B'nai B'rith president tells 'Post' about positive meeting with Catholic leader.

pope bnei nrith 298.88 (photo credit: Courtesy: Photo by L'Osservatore Romano)
pope bnei nrith 298.88
(photo credit: Courtesy: Photo by L'Osservatore Romano)
Pope Benedict XVI "understands and appreciates" Jewish concerns over the Holocaust denial conference held last week in Teheran, B'nai B'rith International president Moishe Smith told The Jerusalem Post on Monday following a half-hour meeting with the pontif at the Vatican. Smith had called on the pope to issue "an urgent and unwavering moral response" to Iranian President Mahmoud Ahmadinejad in the wake of the Teheran conference. While a Vatican statement issued last week specifically noted the Holocaust, the statement released following Monday's meeting did not.
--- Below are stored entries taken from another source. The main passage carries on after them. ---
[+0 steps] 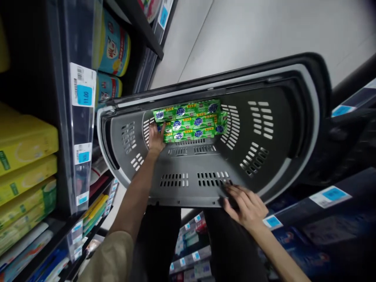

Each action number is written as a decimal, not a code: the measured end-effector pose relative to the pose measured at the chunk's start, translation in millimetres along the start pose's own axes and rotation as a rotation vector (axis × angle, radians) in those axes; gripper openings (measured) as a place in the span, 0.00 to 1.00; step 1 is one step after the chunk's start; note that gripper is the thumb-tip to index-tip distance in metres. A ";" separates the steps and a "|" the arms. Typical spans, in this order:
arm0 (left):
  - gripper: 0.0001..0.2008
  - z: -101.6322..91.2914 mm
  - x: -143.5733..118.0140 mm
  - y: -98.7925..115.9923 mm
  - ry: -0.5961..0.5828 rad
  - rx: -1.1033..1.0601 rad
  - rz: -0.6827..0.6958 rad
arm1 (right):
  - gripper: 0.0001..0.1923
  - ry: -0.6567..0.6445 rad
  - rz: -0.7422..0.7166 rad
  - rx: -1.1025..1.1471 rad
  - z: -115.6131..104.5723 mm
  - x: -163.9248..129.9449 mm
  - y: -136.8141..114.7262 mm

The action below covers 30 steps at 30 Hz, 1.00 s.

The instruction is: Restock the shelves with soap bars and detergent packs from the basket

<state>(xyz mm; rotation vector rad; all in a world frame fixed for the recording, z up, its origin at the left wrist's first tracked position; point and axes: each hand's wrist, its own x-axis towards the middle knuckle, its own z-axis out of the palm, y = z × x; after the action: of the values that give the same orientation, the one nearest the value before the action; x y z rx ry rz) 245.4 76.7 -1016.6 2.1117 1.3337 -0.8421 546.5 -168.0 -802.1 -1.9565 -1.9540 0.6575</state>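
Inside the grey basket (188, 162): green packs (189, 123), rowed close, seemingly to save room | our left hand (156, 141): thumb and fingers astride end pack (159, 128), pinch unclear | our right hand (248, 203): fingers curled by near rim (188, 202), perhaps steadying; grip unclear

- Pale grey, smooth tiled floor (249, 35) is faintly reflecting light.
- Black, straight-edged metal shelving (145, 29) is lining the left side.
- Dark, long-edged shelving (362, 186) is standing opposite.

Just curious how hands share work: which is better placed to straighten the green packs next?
Probably the left hand: it is right at the green packs inside the basket, while the right hand is by the near rim.
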 end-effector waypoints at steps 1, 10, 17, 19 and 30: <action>0.58 2.9 -4.6 2.2 -0.003 0.021 -0.004 | 0.10 -0.003 0.000 0.003 -0.5 0.4 0.7; 0.61 16.1 0.8 4.5 -0.034 0.107 0.172 | 0.07 -0.018 0.008 0.028 -2.9 1.6 0.7; 0.65 1.7 5.3 0.4 -0.075 0.092 0.170 | 0.08 -0.063 0.003 -0.040 1.1 -2.3 -0.4; 0.67 -7.2 1.3 2.2 -0.110 0.101 0.177 | 0.09 -0.083 0.008 -0.062 1.3 -1.9 -2.0; 0.61 -86.7 -56.4 -4.1 -0.424 -0.514 0.107 | 0.18 -0.201 0.693 0.522 7.5 30.3 -28.3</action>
<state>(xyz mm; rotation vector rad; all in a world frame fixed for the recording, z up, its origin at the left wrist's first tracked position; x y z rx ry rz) 243.4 104.1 -916.8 1.4921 1.0588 -0.7497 517.5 -137.8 -797.2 -2.2310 -0.9754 1.4091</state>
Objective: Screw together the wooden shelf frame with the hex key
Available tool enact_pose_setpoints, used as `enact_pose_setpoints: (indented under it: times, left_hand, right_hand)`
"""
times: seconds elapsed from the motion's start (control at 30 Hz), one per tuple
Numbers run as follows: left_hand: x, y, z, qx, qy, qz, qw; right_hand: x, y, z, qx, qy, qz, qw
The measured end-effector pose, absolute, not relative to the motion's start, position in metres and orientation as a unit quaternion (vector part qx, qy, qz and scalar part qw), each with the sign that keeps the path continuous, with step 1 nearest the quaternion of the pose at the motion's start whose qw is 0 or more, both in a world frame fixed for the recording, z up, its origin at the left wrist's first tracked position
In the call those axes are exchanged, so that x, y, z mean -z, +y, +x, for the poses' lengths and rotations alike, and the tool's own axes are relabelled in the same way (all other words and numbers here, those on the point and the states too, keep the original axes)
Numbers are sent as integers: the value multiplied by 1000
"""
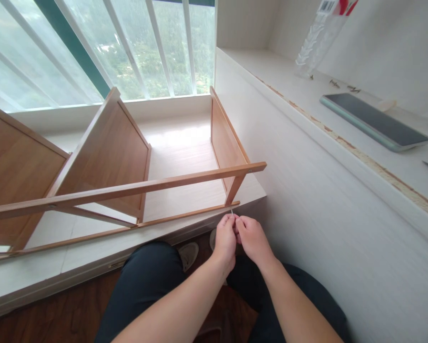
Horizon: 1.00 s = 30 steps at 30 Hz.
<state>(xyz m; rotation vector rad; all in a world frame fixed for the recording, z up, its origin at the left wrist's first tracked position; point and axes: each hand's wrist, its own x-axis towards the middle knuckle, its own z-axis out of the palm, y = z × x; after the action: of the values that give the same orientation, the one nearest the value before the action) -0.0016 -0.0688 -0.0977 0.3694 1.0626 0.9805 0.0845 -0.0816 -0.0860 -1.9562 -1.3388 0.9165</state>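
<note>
Frame (185, 181) on ledge (180, 152) before window (146, 71), phone (374, 120) on shelf (257, 63) to the right

Inside what looks like a home, beside a broad window (142, 38) with white bars (159, 47) and a green beam (76, 45), overlooking greenery (178, 66). Fitted in household style with a deep, pale ledge (180, 152) beneath the glass and a dark wood-look floor (74, 295) below. Furnished to match, with a panelled wooden frame (107, 147) resting on the ledge. Lined at right with a pale built-in shelf (249, 62), chipped along its edge and strewn with everyday belongings: a phone (374, 119), a clear plastic package (317, 43).
</note>
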Motion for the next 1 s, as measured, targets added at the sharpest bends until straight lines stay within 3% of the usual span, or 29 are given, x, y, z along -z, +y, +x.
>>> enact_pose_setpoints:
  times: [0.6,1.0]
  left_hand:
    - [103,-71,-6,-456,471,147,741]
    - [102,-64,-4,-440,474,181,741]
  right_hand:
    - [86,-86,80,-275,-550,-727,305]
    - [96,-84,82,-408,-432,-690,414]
Rather, it called on believers "to show that it is not hatred and violence, but understanding and peaceful cooperation, which open the door to that future of justice and peace which is God's promise and gift." Nevertheless, according to B'nai B'rith executive vice president Daniel Mariaschin, "Ours and Olmert's visits underscored the outrage we have and the danger we see from what's coming from Iran. Our sense of this meeting is that that is understood," he told the Post. The visit also dealt with "intensifying the good relations between Christians and Jews," Mariaschin said. According to a Vatican statement, "Much has been achieved in the past four decades of Jewish-Catholic relations, and we must be grateful to God for the remarkable transformation that has taken place on the basis of our common spiritual patrimony." The meeting came five days after Pope Benedict XVI met with Prime Minister Ehud Olmert for a similar 30-minute interview dealing with similar topics, including the Iranian conference and a possible papal visit to Israel. The Monday audience also marked the organization's new focus on interfaith relations, which included the establishment of an Office of Intercommunal Affairs earlier this year.